Proposal 1 (Election of Directors).  Election of directors is by a plurality of the votes cast at the Annual Meeting with respect to such election. Accordingly, the three nominees receiving the greatest number of votes for their election to Class I will be elected as Class I directors, the three nominees receiving the greatest number of votes for their election to Class II will be elected as Class II directors, and the two nominees receiving the greatest number of votes for their election to Class III will be elected as Class III directors.
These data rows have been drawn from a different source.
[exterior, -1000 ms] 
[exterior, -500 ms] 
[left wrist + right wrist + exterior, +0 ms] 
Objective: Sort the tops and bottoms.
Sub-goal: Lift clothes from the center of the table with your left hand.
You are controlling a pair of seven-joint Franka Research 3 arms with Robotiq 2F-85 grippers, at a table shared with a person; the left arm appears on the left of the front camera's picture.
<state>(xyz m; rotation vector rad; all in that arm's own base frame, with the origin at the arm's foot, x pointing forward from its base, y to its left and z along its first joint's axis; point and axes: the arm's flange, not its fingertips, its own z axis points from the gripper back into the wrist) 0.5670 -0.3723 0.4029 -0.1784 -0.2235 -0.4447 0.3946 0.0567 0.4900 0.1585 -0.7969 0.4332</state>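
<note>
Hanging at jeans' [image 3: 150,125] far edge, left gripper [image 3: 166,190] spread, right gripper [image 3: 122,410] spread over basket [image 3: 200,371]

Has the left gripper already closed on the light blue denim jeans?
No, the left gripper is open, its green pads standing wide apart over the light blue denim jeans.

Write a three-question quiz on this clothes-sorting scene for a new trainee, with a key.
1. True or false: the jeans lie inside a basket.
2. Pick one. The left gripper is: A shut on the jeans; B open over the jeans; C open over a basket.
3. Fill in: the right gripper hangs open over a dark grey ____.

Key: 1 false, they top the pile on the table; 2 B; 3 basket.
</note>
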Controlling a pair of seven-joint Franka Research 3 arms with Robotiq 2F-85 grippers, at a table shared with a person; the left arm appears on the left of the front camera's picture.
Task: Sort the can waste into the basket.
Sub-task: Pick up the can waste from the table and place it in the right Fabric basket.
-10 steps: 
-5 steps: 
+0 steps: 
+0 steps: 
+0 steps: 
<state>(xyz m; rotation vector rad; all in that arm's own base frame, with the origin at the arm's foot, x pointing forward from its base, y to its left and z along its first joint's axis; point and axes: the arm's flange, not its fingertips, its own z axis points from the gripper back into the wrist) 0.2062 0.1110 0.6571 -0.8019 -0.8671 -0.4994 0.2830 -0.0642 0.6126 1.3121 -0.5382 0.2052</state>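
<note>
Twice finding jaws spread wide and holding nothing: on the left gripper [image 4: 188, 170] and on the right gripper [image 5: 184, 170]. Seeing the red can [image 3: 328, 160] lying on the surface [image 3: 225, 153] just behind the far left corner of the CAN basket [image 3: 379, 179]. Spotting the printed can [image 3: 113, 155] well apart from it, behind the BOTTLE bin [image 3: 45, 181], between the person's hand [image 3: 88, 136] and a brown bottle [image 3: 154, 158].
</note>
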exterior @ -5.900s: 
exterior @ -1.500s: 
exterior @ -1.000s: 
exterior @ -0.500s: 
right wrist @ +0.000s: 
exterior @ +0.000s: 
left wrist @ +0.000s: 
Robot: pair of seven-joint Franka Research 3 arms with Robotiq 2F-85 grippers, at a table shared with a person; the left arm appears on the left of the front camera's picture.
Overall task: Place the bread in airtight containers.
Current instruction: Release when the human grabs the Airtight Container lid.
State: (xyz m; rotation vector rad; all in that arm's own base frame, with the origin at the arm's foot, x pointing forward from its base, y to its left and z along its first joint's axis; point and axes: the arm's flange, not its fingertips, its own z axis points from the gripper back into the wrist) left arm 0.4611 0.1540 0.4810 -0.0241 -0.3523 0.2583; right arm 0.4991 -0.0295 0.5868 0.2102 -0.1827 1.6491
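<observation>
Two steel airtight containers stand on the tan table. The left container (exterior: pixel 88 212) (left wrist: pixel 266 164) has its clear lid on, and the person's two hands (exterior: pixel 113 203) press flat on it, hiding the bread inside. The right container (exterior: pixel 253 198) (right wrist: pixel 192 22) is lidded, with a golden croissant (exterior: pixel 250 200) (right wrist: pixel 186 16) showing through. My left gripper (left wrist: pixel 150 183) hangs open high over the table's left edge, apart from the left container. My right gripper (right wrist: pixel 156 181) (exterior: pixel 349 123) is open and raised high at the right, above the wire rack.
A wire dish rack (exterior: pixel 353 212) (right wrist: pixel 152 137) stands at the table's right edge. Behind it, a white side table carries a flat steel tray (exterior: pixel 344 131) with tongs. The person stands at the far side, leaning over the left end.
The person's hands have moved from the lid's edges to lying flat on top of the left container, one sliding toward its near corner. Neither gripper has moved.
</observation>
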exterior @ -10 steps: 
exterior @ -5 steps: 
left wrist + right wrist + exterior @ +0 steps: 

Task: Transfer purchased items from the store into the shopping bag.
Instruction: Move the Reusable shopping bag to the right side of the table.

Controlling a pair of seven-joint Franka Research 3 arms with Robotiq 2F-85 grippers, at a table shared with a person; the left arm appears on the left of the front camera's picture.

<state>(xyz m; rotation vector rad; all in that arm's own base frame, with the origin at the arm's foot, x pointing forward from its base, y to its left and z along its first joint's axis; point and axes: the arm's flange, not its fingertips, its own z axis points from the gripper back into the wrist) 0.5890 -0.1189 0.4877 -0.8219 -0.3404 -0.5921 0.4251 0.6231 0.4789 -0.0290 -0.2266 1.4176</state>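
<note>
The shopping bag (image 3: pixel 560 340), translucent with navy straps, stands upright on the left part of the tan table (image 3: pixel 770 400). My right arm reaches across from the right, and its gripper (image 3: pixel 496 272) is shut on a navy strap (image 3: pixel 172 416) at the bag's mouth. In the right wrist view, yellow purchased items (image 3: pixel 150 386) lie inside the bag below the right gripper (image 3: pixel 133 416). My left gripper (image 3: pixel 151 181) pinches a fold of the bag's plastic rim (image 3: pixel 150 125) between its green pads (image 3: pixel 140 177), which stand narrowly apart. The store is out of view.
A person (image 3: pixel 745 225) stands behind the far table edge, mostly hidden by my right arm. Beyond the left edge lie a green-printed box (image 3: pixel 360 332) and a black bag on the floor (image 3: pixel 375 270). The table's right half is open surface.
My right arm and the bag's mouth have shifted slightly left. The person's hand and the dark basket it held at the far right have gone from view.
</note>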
Abstentions, broker non-votes and instructions on the accompanying proxy card to withhold authority to vote with respect to a nominee will result in that nominee receiving fewer votes for election.
 
Proposal 2 (Proposal for Plan Amendment).  The affirmative vote of the holders of a majority of the voting power of the outstanding shares present or represented at the meeting and entitled to vote on the matter is required to ratify and approve the amendment to the 2005 Plan described in Proposal 2. Abstentions with respect to Proposal 2 will be treated as shares that are present or represented at the meeting, but will not be counted in favor of that proposal. Accordingly, an abstention from voting on Proposal 2 will have the same effect as a vote against that proposal. Broker non-votes with respect to Proposal 2 will not be considered as present or represented at the meeting for purposes of that Proposal and, accordingly, will have no impact on the outcome of the vote with respect to Proposal 2.
 
Proposal 3 (Ratification of Appointment of Independent Registered Public Accounting Firm).  The affirmative vote of the holders of a majority of the outstanding shares present or represented at the meeting and entitled to vote on the matter is required to ratify the appointment of Ernst & Young LLP as the independent registered public accounting firm to serve as WebMD’s independent auditor described in Proposal 3. Abstentions with respect to Proposal 3 will be treated as shares that are present or represented at the meeting, but will not be counted in favor of that proposal. Accordingly, an abstention from voting on Proposal 3 will have the same effect as a vote against that proposal. Broker non-votes with respect to Proposal 3 will not be considered as present or represented at the meeting for purposes of that Proposal and, accordingly, will have no impact on the outcome of the vote with respect to Proposal 3.